• Problem description
Output the whole listing below exactly, omitting the images.

• Exercise data
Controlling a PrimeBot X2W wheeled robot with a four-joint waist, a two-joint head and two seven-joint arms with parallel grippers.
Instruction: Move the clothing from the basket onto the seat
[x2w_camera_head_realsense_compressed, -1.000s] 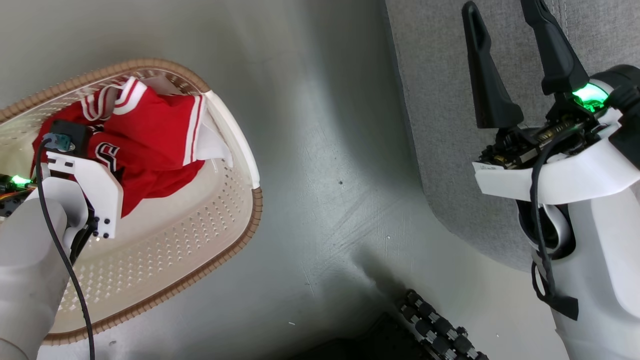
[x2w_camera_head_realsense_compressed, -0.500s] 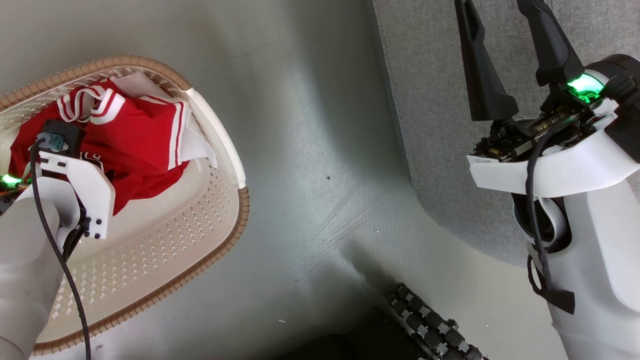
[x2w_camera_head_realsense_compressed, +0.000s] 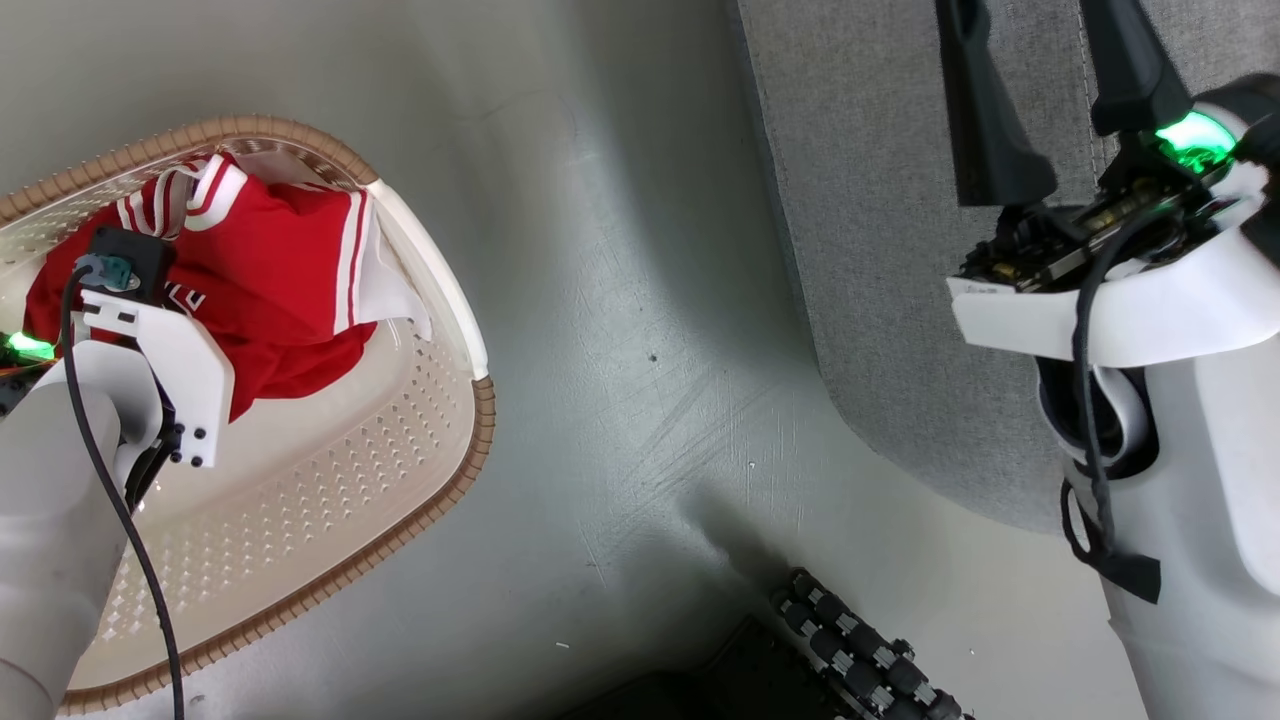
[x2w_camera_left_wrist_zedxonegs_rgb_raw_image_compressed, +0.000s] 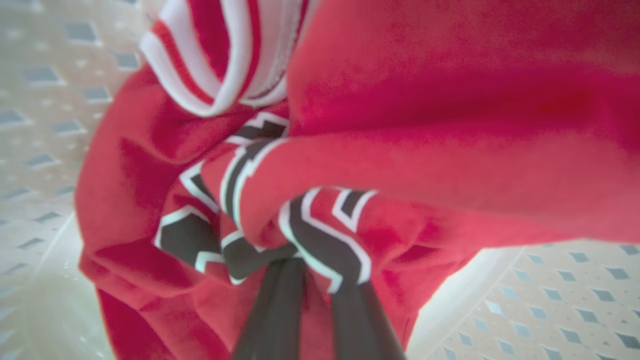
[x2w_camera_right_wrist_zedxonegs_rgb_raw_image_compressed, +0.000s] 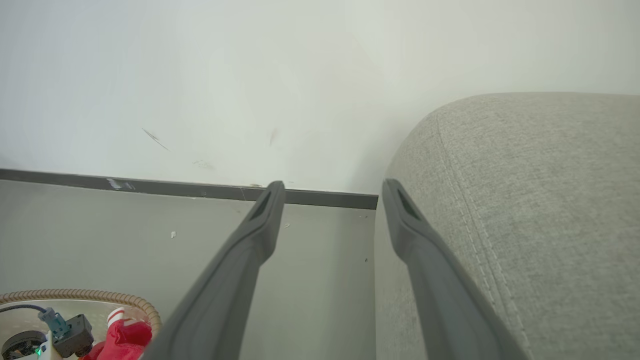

• Result
Controlling a PrimeBot X2W wheeled robot with a four-joint waist, a two-joint head and two seven-joint arms with parallel grippers.
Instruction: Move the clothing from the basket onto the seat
[x2w_camera_head_realsense_compressed, -1.000s] 
[x2w_camera_head_realsense_compressed, -0.500s] 
[x2w_camera_head_realsense_compressed, +0.000s] 
[x2w_camera_left_wrist_zedxonegs_rgb_raw_image_compressed, +0.000s] 
[x2w_camera_right_wrist_zedxonegs_rgb_raw_image_compressed, +0.000s] 

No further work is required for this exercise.